Andrius Janukonis (born 1971 in Jonava) is a Lithuanian business jurist and entrepreneur. He is Chairman of the Board of UAB ICOR and Supervisory Board Chairman of AB City Service.

== Biography ==
Andrius Janukonis graduated in 1988 from Jonava 3rd High School. He grew up in a family of engineers in Jonava. Janukonis competed in the Marine School in Leningrad, but was rejected because of myopia. Then he studied at Vilnius University.
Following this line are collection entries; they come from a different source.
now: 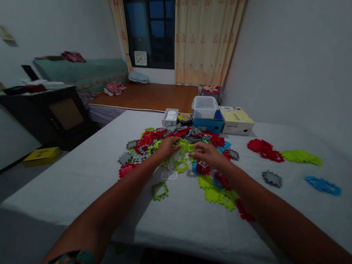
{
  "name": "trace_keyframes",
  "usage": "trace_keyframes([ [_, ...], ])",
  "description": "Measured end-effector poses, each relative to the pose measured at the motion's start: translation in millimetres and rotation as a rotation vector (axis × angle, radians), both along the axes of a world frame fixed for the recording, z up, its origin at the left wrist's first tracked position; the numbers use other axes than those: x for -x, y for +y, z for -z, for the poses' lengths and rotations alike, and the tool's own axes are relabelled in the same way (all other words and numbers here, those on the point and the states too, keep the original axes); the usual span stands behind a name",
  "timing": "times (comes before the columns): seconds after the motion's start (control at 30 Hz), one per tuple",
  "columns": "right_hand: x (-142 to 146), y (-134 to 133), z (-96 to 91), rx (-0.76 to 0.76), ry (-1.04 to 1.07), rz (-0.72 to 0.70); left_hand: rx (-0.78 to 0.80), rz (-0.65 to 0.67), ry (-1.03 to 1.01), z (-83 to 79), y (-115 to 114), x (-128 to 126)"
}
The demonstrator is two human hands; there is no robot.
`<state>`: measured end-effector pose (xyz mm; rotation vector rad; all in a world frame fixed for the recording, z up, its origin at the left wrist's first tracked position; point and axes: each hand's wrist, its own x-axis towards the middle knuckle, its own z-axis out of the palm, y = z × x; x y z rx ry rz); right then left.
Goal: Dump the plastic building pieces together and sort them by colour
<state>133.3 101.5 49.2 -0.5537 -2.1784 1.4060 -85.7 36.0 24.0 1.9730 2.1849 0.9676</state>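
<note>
A heap of plastic building pieces with toothed edges, in red, lime green, grey and blue, lies on the white-covered table. Over its near middle, my left hand has its fingers bent together at a lime green piece. My right hand hovers at the other side of that piece, fingers curved and apart; nothing shows in its grasp. Clear pieces and a lime green frame piece lie below the hands. Closer to me is another lime green frame. Fingertip contact is hard to make out in the dim light.
Right of the heap lie separate groups: red pieces, lime green pieces, blue pieces and a grey piece. Behind it stand a clear plastic tub, a blue box, a yellow-white box and a small white box.
</note>
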Motion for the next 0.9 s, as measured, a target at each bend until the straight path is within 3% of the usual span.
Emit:
trace_keyframes([
  [0.07,-0.2,-28.7,10.3,0.015,-0.161,-0.242,-0.019,0.023,0.028,-5.5,-6.3,6.5],
  [0.1,0.7,-40.7,15.0,-0.009,-0.209,-0.296,-0.027,0.034,0.04,-8.3,-11.2,8.8],
  [0.17,3.5,-55.7,21.4,-0.167,-0.231,-0.262,-0.032,0.085,0.072,-12.7,-25.1,11.2],
  [0.27,6.5,-54.5,24.1,-0.577,-0.184,-0.145,0.023,0.254,0.158,-14.4,-54.7,9.5],
  [0.33,6.4,-43.9,24.5,-0.783,-0.211,-0.199,0.078,0.356,0.236,-12.1,-74.0,7.3],
  [0.4,5.2,-31.1,25.1,-0.884,-0.296,-0.232,0.099,0.384,0.291,-7.5,-87.0,7.1],
  [0.57,14.8,-13.6,24.4,-0.899,-0.367,0.021,0.053,0.317,0.186,7.9,-82.6,22.2],
  [0.73,51.1,-32.0,27.5,-0.899,-0.308,-0.179,0.019,0.253,0.025,16.8,-61.7,42.9],
  [0.9,61.4,-55.5,31.3,-0.947,-0.399,-0.224,0.01,0.257,-0.016,19.8,-54.8,52.6],
])
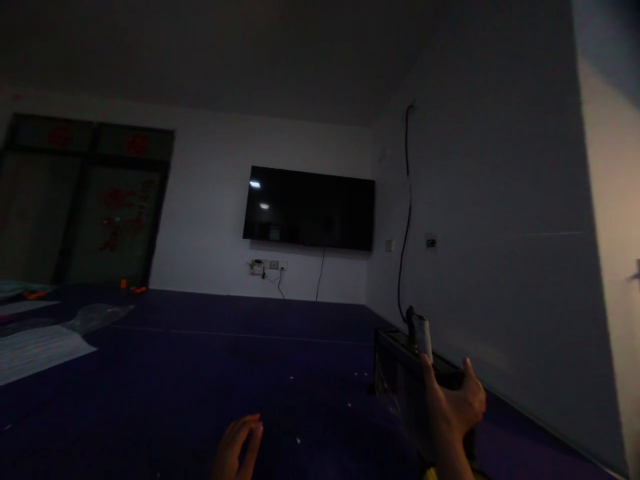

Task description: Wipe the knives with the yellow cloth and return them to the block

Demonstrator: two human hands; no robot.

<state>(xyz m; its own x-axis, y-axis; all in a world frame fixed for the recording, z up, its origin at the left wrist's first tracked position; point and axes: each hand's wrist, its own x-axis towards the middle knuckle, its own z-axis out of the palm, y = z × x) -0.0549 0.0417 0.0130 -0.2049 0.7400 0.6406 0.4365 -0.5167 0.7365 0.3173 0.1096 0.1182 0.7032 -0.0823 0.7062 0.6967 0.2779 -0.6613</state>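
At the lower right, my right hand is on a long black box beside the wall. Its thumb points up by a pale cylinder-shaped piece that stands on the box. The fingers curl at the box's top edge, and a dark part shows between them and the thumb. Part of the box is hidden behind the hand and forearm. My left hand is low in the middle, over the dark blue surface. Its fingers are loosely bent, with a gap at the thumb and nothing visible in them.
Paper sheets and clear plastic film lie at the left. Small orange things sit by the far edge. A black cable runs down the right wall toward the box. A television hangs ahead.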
In 1993 Janukonis graduated from the Law Faculty.
His first business experience was in the train from Vilnius-Kaunas, where he established a video parlor at the age of 17.
At 18, Janukonis, together with his friends from university, co-founded the company Rubicon, the basis of today's UAB ICOR. He began intensive commercial activities, the business grew to become one of the leading enterprises of Lithuania with a turnover of 558 million EUR in 2018.

He is married. His wife is Živilė Janukonienė (born 1971 in Jonava), a sociologist; and has two children Ignas and Vitas.

== Literatur ==
- Riziką prisijaukinęs avantiūristas. Dienraštis Lietuvos rytas. Žurnalas „Stilius“. Priedas „Stiprioji lytis“, p. 27-30.